## WHAT YOU WILL DO:
Return the data. Every word must match.

━━━ SUPPLIED DATA

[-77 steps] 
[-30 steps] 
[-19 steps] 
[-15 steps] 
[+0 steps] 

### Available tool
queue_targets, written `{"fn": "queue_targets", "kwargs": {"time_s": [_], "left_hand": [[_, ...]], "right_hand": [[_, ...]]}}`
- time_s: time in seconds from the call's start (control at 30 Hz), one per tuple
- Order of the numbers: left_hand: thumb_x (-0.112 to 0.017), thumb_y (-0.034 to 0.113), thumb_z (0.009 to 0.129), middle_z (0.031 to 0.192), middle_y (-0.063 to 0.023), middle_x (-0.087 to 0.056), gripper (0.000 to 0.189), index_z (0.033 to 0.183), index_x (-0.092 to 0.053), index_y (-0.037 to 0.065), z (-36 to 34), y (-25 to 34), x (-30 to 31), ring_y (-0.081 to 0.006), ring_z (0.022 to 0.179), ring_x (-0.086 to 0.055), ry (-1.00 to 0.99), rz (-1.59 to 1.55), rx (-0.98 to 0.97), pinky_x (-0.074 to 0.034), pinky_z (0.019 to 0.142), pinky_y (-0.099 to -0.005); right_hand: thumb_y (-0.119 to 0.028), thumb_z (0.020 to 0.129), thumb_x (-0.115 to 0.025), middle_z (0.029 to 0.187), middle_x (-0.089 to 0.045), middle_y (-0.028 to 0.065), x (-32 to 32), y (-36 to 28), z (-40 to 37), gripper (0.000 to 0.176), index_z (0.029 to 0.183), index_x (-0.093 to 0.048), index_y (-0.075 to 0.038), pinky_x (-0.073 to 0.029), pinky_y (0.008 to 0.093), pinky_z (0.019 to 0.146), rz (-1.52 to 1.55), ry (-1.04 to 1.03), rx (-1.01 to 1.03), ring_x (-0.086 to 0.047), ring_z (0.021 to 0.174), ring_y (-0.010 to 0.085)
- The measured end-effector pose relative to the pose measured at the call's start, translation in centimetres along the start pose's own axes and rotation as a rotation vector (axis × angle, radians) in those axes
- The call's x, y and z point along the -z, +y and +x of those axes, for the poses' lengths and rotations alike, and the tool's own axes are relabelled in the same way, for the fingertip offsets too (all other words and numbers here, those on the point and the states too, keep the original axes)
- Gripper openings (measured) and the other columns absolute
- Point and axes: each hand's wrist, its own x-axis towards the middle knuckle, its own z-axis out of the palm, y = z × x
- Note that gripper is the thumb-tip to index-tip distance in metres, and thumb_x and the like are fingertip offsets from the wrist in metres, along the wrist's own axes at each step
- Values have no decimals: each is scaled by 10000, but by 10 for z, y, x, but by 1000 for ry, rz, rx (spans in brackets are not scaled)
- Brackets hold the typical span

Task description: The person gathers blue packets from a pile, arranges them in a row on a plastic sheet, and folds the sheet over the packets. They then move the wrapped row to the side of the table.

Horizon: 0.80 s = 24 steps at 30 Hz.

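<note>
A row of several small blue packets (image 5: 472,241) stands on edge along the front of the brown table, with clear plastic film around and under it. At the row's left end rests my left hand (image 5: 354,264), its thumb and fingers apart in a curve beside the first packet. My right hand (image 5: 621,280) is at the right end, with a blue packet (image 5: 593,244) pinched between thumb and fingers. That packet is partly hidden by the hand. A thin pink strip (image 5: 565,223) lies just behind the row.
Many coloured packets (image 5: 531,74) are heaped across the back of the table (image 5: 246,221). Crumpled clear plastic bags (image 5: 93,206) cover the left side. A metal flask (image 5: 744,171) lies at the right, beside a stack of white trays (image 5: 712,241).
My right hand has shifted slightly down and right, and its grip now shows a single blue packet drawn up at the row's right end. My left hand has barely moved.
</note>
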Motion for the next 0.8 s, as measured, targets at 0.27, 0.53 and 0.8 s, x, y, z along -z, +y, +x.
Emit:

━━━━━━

## FINAL ANSWER:
[-77 steps] 
[-30 steps] 
[-19 steps] 
[-15 steps] 
[+0 steps] 

### Available tool
queue_targets, written `{"fn": "queue_targets", "kwargs": {"time_s": [_], "left_hand": [[_, ...]], "right_hand": [[_, ...]]}}`
- time_s: time in seconds from the call's start (control at 30 Hz), one per tuple
- Order of the numbers: left_hand: thumb_x (-0.112 to 0.017), thumb_y (-0.034 to 0.113), thumb_z (0.009 to 0.129), middle_z (0.031 to 0.192), middle_y (-0.063 to 0.023), middle_x (-0.087 to 0.056), gripper (0.000 to 0.189), index_z (0.033 to 0.183), index_x (-0.092 to 0.053), index_y (-0.037 to 0.065), z (-36 to 34), y (-25 to 34), x (-30 to 31), ring_y (-0.081 to 0.006), ring_z (0.022 to 0.179), ring_x (-0.086 to 0.055), ry (-1.00 to 0.99), rz (-1.59 to 1.55), rx (-0.98 to 0.97), pinky_x (-0.074 to 0.034), pinky_z (0.019 to 0.142), pinky_y (-0.099 to -0.005); right_hand: thumb_y (-0.119 to 0.028), thumb_z (0.020 to 0.129), thumb_x (-0.115 to 0.025), middle_z (0.029 to 0.187), middle_x (-0.089 to 0.045), middle_y (-0.028 to 0.065), x (-32 to 32), y (-36 to 28), z (-40 to 37), gripper (0.000 to 0.176), index_z (0.029 to 0.183), index_x (-0.093 to 0.048), index_y (-0.075 to 0.038), pinky_x (-0.073 to 0.029), pinky_y (0.008 to 0.093), pinky_z (0.019 to 0.146), rz (-1.52 to 1.55), ry (-1.04 to 1.03), rx (-1.01 to 1.03), ring_x (-0.086 to 0.047), ring_z (0.021 to 0.174), ring_y (-0.010 to 0.085)
- The measured end-effector pose relative to the pose measured at the call's start, translation in centimetres along the start pose's own axes and rotation as a rotation vector (axis × angle, radians) in those axes
- The call's x, y and z point along the -z, +y and +x of those axes, for the poses' lengths and rotations alike, and the tool's own axes are relabelled in the same way, for the fingertip offsets too (all other words and numbers here, those on the point and the states too, keep the original axes)
- Gripper openings (measured) and the other columns absolute
- Point and axes: each hand's wrist, its own x-axis towards the middle knuckle, its own z-axis out of the palm, y = z × x
- Note that gripper is the thumb-tip to index-tip distance in metres, and thumb_x and the like are fingertip offsets from the wrist in metres, along the wrist's own axes at each step
- Values have no decimals: each is scaled by 10000, but by 10 for z, y, x, but by 1000 for ry, rz, rx (spans in brackets are not scaled)
- Brackets hold the typical span

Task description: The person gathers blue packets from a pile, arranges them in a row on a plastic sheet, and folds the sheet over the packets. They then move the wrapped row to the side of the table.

Horizon: 0.80 s = 24 steps at 30 Hz.

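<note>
A row of several small blue packets (image 5: 472,241) stands on edge along the front of the brown table, with clear plastic film around and under it. At the row's left end rests my left hand (image 5: 354,264), its thumb and fingers apart in a curve beside the first packet. My right hand (image 5: 621,280) is at the right end, with a blue packet (image 5: 593,244) pinched between thumb and fingers. That packet is partly hidden by the hand. A thin pink strip (image 5: 565,223) lies just behind the row.
Many coloured packets (image 5: 531,74) are heaped across the back of the table (image 5: 246,221). Crumpled clear plastic bags (image 5: 93,206) cover the left side. A metal flask (image 5: 744,171) lies at the right, beside a stack of white trays (image 5: 712,241).
My right hand has shifted slightly down and right, and its grip now shows a single blue packet drawn up at the row's right end. My left hand has barely moved.
</note>
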Motion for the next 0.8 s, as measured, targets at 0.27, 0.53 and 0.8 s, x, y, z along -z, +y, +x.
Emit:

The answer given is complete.